Dataset records:
___

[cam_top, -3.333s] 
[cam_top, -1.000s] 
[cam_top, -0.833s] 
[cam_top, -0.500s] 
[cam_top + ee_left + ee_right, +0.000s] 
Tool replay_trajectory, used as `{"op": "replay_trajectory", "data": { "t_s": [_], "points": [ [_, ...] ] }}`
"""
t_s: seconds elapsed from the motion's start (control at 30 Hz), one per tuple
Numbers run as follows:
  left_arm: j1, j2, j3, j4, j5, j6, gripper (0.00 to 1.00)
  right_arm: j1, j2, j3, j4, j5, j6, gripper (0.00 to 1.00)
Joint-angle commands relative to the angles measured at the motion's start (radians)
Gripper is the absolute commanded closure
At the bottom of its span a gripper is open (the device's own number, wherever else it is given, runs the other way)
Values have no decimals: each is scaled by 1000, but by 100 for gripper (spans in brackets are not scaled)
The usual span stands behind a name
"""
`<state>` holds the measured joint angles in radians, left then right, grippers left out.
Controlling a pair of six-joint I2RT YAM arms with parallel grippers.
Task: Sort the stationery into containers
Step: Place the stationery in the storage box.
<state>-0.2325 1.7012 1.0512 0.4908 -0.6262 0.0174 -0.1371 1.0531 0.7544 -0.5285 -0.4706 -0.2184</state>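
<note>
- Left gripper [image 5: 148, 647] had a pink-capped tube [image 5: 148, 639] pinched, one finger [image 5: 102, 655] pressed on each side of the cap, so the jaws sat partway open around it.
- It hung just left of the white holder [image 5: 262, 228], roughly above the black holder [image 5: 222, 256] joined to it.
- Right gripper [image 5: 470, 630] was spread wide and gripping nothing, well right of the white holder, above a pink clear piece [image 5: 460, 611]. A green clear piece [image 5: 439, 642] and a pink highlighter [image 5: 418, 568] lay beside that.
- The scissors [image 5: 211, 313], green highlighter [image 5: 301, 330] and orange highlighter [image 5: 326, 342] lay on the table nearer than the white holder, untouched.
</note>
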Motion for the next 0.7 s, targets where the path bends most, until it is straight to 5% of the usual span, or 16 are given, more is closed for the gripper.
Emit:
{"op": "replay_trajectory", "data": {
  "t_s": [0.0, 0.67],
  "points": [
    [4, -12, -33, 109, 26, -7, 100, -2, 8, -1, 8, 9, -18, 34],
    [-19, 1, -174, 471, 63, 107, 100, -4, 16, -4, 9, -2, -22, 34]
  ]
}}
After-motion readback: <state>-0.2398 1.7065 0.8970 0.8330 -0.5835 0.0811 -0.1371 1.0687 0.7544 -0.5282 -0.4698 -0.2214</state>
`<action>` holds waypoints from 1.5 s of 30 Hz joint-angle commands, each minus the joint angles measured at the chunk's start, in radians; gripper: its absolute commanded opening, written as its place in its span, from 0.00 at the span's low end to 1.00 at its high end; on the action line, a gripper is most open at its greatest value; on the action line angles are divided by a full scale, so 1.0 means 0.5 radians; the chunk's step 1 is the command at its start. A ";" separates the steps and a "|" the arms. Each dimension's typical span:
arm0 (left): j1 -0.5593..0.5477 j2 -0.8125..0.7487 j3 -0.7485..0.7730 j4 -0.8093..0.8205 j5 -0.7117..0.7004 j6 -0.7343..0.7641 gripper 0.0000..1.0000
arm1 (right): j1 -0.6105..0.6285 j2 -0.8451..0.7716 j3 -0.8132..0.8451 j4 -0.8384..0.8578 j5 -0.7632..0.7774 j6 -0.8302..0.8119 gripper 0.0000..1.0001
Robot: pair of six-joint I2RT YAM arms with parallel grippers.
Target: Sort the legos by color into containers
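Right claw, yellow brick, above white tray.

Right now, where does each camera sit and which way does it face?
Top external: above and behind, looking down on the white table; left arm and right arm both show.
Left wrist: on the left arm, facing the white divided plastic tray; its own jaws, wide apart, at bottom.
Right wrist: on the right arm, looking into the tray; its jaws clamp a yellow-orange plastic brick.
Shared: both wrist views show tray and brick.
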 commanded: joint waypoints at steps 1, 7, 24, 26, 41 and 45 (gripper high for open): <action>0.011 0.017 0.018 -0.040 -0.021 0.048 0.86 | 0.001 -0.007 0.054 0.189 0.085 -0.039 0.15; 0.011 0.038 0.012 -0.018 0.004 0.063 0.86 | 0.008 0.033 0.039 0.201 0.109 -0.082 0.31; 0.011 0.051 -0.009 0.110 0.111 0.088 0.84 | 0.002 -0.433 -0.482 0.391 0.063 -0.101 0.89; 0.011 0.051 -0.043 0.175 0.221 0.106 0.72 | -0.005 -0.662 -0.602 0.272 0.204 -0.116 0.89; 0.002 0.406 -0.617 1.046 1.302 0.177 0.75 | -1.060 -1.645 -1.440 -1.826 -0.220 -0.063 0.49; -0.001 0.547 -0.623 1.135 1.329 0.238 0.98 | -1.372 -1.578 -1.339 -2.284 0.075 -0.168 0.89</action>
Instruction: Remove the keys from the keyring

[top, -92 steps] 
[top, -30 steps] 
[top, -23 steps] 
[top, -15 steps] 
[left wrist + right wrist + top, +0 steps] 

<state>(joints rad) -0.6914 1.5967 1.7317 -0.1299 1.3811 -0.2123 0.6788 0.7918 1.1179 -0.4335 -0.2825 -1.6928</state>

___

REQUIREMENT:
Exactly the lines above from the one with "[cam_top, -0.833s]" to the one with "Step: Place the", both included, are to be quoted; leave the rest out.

PROBLEM SOLUTION:
[cam_top, -0.833s] 
[cam_top, -0.500s] 
[cam_top + ee_left + ee_right, +0.000s] 
Tool replay_trajectory, used as `{"op": "replay_trajectory", "data": { "t_s": [_], "points": [ [_, ...] ] }}`
"""
t_s: seconds elapsed from the motion's start (control at 30 Hz), one per tuple
Numbers run as follows:
  left_arm: j1, j2, j3, j4, j5, j6, gripper (0.00 to 1.00)
  right_arm: j1, j2, j3, j4, j5, j6, gripper (0.00 to 1.00)
Joint-angle commands relative to the angles measured at the motion's start (radians)
Gripper is the absolute commanded closure
At the bottom of its span a gripper is open (the device's own number, wherever else it is given, runs the other way)
Values have no decimals: each is scaled by 1000, but by 100 for gripper (spans in brackets are not scaled)
The usual span stands behind a name
"""
`<state>` holds the measured joint angles in radians, left then right, grippers left out.
Controlling a pair of six-joint I2RT YAM arms with parallel grippers.
Task: Sort the stationery into containers
Step: Place the stationery in the storage box.

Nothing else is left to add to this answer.